Stored data
Start of Block

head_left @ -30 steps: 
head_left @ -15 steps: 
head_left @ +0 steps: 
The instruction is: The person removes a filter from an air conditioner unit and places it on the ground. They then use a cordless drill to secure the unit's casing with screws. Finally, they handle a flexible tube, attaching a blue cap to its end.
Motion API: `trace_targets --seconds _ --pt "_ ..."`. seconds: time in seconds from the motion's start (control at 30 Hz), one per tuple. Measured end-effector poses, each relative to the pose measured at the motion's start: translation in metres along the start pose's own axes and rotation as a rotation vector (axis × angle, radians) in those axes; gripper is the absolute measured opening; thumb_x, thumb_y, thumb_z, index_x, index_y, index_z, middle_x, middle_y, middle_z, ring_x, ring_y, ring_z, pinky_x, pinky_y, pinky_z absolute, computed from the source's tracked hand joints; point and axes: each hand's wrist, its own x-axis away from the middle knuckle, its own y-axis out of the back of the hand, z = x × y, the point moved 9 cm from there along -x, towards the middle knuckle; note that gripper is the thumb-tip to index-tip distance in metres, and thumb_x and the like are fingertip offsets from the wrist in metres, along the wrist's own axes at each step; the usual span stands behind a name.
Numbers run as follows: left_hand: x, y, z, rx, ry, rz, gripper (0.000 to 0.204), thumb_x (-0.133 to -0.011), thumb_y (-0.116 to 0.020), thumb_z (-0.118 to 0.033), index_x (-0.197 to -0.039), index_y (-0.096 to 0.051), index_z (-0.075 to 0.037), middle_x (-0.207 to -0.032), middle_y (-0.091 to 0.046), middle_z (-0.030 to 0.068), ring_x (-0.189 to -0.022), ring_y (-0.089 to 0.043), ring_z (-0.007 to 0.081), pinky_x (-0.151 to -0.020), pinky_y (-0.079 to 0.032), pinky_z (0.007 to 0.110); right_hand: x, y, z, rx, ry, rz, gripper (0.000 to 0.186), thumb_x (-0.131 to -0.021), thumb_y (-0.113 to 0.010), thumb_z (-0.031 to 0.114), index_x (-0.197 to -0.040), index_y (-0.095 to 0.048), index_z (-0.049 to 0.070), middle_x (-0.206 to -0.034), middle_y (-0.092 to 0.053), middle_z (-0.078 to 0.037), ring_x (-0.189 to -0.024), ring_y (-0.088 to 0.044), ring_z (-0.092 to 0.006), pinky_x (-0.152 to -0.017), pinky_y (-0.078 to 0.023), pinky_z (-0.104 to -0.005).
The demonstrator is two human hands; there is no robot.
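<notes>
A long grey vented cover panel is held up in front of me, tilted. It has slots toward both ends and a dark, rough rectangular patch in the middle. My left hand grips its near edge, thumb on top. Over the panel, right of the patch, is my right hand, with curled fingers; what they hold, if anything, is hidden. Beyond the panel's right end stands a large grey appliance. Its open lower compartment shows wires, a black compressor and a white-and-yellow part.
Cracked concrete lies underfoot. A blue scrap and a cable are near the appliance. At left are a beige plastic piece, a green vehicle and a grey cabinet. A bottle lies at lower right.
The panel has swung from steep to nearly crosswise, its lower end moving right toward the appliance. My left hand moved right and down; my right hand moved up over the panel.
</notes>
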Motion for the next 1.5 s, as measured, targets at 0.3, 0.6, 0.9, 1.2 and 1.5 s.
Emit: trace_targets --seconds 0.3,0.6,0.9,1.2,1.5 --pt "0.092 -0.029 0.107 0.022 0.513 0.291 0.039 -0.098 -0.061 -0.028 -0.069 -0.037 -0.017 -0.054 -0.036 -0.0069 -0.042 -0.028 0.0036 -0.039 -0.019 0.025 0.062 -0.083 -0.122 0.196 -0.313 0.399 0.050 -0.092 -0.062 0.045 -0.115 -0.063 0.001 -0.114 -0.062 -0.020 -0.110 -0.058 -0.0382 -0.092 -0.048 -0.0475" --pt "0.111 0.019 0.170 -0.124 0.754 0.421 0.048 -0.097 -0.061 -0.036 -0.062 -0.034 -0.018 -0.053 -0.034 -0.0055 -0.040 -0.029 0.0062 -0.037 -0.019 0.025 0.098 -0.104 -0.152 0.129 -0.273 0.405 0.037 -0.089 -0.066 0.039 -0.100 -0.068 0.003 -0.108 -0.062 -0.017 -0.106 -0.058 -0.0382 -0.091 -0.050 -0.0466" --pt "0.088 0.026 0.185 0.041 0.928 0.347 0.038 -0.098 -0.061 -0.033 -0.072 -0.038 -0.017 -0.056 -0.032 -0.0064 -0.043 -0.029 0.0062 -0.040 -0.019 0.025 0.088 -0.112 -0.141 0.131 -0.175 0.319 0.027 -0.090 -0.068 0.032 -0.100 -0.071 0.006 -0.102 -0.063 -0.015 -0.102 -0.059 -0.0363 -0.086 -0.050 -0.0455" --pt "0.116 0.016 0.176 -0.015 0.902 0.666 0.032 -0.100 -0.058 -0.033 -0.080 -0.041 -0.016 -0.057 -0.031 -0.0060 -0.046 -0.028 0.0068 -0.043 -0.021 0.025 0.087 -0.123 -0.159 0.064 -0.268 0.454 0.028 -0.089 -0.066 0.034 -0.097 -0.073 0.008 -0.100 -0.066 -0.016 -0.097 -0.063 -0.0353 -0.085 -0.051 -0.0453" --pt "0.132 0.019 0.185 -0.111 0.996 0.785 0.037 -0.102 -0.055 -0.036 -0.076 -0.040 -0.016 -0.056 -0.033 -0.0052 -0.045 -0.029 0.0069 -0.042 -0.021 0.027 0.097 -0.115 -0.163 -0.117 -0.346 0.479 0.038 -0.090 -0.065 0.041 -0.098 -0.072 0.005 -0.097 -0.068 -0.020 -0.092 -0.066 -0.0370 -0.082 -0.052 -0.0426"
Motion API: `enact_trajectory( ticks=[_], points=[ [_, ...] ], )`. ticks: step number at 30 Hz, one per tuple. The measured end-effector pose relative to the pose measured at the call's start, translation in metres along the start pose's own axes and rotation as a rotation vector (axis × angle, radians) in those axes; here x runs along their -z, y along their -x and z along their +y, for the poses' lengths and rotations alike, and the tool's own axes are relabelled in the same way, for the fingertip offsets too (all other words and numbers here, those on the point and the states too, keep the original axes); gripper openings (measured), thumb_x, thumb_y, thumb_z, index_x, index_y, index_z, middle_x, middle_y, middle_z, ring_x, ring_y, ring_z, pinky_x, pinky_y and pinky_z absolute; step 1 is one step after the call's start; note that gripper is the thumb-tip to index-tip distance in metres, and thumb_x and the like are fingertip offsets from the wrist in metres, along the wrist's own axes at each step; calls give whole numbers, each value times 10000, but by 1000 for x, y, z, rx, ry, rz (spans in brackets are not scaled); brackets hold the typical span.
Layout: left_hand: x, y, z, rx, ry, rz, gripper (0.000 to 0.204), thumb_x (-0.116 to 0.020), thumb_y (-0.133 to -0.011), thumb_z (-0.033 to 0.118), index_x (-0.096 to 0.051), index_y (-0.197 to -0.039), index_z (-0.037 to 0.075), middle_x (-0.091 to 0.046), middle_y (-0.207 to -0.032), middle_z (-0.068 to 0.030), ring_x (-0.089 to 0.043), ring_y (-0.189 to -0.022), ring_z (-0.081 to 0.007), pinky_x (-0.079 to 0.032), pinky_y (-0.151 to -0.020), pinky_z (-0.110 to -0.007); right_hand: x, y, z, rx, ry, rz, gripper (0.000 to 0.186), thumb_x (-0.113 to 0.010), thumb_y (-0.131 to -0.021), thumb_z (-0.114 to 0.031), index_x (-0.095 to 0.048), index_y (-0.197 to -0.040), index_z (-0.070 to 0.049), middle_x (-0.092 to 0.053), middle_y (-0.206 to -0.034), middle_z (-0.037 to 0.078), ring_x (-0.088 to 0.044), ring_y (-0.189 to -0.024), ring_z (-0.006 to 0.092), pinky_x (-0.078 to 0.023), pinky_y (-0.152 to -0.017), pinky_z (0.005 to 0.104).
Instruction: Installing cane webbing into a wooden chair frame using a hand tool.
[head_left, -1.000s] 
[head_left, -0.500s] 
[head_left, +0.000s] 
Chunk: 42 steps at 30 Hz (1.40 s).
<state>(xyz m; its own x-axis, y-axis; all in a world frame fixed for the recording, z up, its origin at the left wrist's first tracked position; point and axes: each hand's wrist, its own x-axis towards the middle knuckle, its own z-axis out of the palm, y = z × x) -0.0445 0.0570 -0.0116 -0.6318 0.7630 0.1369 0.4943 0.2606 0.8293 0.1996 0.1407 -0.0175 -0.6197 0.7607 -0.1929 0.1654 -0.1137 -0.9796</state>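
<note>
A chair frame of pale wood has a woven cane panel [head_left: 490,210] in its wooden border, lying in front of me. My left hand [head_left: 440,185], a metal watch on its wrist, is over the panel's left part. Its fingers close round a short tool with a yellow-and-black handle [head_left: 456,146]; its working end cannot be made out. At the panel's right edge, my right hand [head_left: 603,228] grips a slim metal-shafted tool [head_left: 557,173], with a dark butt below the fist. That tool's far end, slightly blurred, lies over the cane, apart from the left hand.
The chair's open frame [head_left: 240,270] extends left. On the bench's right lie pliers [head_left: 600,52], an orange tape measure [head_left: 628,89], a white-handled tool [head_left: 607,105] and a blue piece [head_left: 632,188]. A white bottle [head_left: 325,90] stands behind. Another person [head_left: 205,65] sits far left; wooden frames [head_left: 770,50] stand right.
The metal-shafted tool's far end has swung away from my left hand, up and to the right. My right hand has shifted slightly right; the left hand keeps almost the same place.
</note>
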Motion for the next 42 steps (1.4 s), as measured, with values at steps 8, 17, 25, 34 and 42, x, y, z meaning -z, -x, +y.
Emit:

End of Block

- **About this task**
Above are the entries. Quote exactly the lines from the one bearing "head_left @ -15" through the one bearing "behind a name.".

- **Solution to this exercise**
head_left @ -15 steps: 
head_left @ +0 steps: 
The instruction is: The person removes a filter from an air conditioner unit and places it on the ground. They then use a cordless drill to secure the unit's casing with screws. Finally, they handle a flexible tube, attaching a blue cap to its end.
Motion API: `trace_targets --seconds _ --pt "_ ..."`. seconds: time in seconds from the motion's start (control at 30 Hz), one per tuple. Measured end-effector poses, each relative to the pose measured at the motion's start: translation in metres along the start pose's own axes and rotation as a rotation vector (axis × angle, radians) in those axes; gripper is the absolute measured opening; thumb_x, thumb_y, thumb_z, index_x, index_y, index_z, middle_x, middle_y, middle_z, ring_x, ring_y, ring_z, pinky_x, pinky_y, pinky_z absolute, computed from the source's tracked hand joints; point and axes: each hand's wrist, its own x-axis away from the middle knuckle, its own y-axis out of the back of the hand, z = x × y, the point moved 9 cm from there along -x, towards the middle knuckle; note that gripper is the thumb-tip to index-tip distance in metres, and thumb_x and the like are fingertip offsets from the wrist in metres, along the wrist's own axes at each step; the usual span stands behind a name.

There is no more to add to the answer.